In Ghana, for example, there are places where people will tell you, “For us, our government is the Church.” They see the Church as the provider of all the basic needs of life. The government recognizes this role the Church plays in education and health and so on.
How closely does the Church work with the government in Ghana?
In Ghana, the best schools are Christian — either Catholic, Anglican or Presbyterian. The last census revealed that eight of the top 10 secondary schools were Catholic. The Catholic Church provides 38% of all health facilities in Ghana. This makes us a big partner with the government.
Some regimes have considered our influence in schools to be too strong, and they have tried to curtail it. At present, we have a system that recognizes our place in education, but the admission procedures are strongly state-controlled.
How important is education in the Church’s mission?
The Church exists for human development, over and above proclaiming the Gospel. In the past, the popes have said that evangelization and human development go hand-in-hand. The Church seeks to help people live decent lives.
Is there a danger that Africa could follow Europe in becoming a secular society?
I think that our traditional way of making people Catholic needs to be reconsidered. We need to look at the evangelicals and see what they do. When we do that, we may discover that there is something we can learn from them.
In these churches, the declaration that Jesus is Lord is meant to be an expression of a person’s commitment. It’s like somebody being offered knowledge of a person and consciously accepting to enter into a relationship with that person and establish personal ties.
This is what holds people in these evangelical churches. I think we should not just label it emotionalism and so discard it. Religion must be about relationship.
So what must the Catholic Church do?
The danger facing the Catholic Church in Africa is that we just feed people with a few notions: Who is God? What is the Trinity? What is a sacrament?
These definitions can be learned by heart and just repeated to anybody who asks questions. Unfortunately, this sometimes happens in parts of Africa.
When I go on pastoral visits and the parish priest or the catechist says he has prepared some candidates for me to confirm, I like to meet them. So the night before I do a confirmation I do some teaching with the kids. I take them through a more personal explanation of faith.
We need to rediscover a basis which is essentially about personal relationship.
How many seminarians does Ghana have?
We have 258 seminarians in Ghana at the moment and only a staff of 15. The ratio is big and the tendency is therefore for staff just to teach. The extra effort to get to know the students is sometimes difficult.
Why do you invite students in their diaconate year to live with you?

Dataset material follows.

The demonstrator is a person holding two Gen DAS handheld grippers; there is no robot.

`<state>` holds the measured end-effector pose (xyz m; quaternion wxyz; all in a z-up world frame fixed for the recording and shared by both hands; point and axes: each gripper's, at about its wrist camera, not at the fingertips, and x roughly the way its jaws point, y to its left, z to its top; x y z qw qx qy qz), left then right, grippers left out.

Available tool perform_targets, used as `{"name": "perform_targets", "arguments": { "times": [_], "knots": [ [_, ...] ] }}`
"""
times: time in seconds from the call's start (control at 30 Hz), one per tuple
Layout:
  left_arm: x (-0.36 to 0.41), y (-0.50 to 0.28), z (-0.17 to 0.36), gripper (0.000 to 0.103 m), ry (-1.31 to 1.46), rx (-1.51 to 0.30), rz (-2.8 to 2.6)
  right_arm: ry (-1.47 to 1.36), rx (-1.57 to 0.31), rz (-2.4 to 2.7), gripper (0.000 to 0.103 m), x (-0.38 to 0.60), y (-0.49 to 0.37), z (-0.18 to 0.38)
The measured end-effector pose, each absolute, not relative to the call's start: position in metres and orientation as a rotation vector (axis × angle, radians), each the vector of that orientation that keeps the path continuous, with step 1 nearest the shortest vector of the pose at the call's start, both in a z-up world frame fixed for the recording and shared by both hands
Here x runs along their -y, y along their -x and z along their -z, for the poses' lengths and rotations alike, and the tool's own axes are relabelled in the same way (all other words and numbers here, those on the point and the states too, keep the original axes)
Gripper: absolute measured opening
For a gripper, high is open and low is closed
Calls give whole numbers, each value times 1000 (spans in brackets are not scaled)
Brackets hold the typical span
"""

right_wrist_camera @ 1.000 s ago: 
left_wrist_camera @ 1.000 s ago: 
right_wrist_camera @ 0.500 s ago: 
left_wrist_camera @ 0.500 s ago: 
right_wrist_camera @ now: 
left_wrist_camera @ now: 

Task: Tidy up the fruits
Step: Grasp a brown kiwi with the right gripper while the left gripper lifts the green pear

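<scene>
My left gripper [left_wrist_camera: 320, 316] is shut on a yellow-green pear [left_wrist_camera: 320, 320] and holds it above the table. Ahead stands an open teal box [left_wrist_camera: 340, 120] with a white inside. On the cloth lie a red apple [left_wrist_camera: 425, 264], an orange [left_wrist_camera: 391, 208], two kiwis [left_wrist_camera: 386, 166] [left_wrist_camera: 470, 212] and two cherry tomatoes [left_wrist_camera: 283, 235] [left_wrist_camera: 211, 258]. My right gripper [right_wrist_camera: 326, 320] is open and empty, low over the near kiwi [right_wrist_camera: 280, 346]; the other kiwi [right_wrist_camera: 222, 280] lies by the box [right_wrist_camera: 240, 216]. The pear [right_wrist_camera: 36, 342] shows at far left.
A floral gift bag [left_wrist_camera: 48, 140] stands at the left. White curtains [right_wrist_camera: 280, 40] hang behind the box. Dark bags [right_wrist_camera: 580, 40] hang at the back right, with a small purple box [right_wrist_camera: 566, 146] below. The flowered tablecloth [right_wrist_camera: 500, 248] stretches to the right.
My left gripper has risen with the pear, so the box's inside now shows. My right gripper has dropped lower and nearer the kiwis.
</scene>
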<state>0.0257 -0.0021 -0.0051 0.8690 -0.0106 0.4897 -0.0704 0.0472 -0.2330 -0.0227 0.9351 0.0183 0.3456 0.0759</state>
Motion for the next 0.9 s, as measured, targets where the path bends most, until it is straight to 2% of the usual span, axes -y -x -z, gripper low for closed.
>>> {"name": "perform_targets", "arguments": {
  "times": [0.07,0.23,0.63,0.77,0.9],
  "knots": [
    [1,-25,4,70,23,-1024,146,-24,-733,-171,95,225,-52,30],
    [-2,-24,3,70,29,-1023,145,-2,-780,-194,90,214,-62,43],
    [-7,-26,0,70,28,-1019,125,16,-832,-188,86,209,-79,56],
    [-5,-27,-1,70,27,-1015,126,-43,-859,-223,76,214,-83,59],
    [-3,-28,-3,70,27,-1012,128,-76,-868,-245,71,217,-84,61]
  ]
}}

I started this 10 years ago. I get to know them and they get to size me up. I have the bursar come in to introduce them to the financial system of the diocese, the canonist leads them through tribunal practices, and the archivist explains how to gather data. The students are also taught to drive. Initially, they were apprehensive, and didn’t know why I was inviting them.

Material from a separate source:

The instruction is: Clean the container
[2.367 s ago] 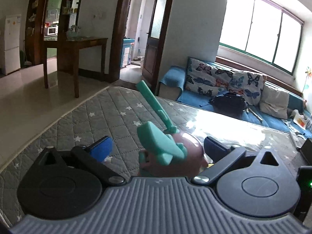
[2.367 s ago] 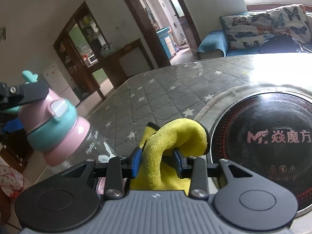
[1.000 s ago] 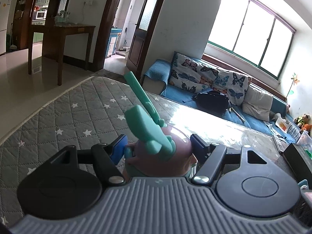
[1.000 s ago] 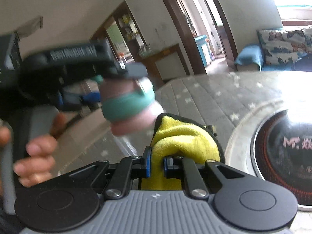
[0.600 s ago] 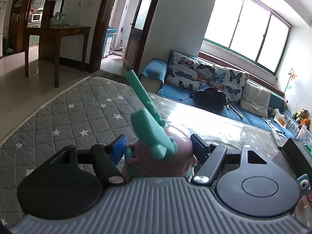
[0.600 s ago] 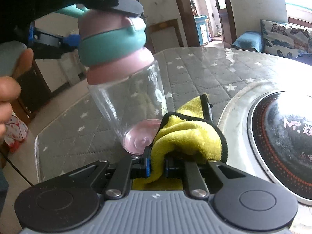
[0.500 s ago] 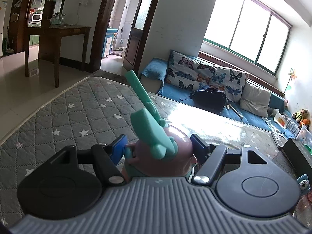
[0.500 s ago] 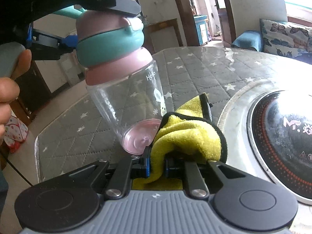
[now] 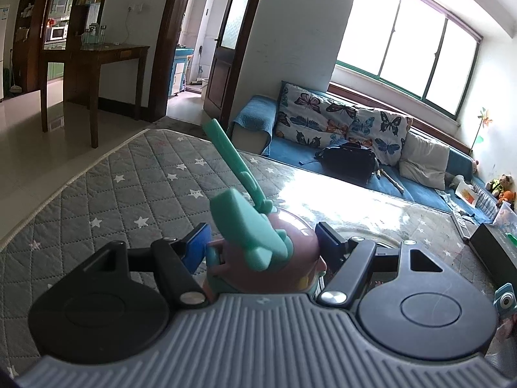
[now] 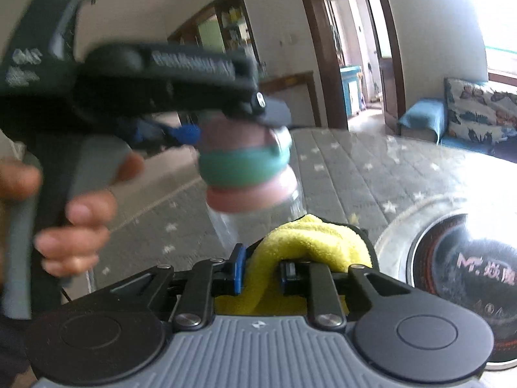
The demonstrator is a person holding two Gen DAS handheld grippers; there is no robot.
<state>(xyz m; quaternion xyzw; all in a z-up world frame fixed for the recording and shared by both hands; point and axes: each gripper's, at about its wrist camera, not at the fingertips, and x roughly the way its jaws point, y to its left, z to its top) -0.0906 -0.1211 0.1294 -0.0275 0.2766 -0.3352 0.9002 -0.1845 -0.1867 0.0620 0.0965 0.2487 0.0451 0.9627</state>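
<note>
A clear bottle with a pink and teal lid and a raised teal handle hangs above the table. My left gripper is shut on its lid, pads on both sides. In the right wrist view the bottle looks blurred, tilted, with a person's hand on the left tool's grip. My right gripper holds a folded yellow cloth against the clear body just below the lid. Its jaws are opening, with the cloth still filling the gap between the pads.
A grey quilted cover with white stars lies over the table. A round black induction cooker sits at the right. A blue sofa with butterfly cushions stands beyond the far edge, and a dark box at the right edge.
The right gripper and cloth moved from the bottle's base up to just under the lid. Its pads now stand a little wider apart. The left gripper has kept still on the lid.
</note>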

How has this system helped?
There have been a few occasions when I have picked up signals from students that have been useful to me later in dealing with them as priests. If I pick up signals that are really serious, I call them in for a chat. I also ask them their spirituality and prayer life.
I tell them it’s not enough to pray the breviary. They are encouraged to develop a personal prayer life and deepen their spirituality.
It’s important that Christianity goes beyond the theology and terms that we have learned to something more relational.
How adequate was your formation?
I did my theology in the United States, in the seminary of the Conventual Franciscans. Studying with religious, and the spirituality of St. Francis, challenged me and changed the way I look at things.
In what way?
During my year as a deacon, I lived in an inner-city parish in Albany, N.Y. The neighborhood had once been populated by Italians and Irish, but when I was there in the late 1970s it was mainly poor blacks and Hispanic, who were not particularly Catholic.
Part of my task was to interest people in the life of the Church. To do this, I went stoop-to-stoop and door-to-door. I had to think about what you did with an empty church and a population that does not respond to the Church.
So what did you do?
Like with all evangelization, you have to pray and witness a lot. Gradually, this prayer and witnessing began to pay off. When I went to some black churches, they wanted me to join as a minister.
What can Catholics learn from Pentecostal churches?
At the last meeting I attended of the Council for Christian Unity, we discussed the threat of Pentecostals in Latin America. I said that we need to celebrate the gifts of the Holy Spirit more: prophecy, healing, intercessory prayer and all of that. This is one of the things the Pentecostals do.
I think there is only one formula for being a Church, only one formula for being Christians. And that formula is the one we read about in the Acts of the Apostles: a group of people living in the power of the Holy Spirit and the strength of the Word.
In some places we need to see how we can activate the gifts of the Holy Spirit.
How do you think this should be done?
These churches set up ministries for intercession, ministries of prophecy and so on. These gifts are bestowed on members of the Church and they need to be exercised. Priests must take the lead here.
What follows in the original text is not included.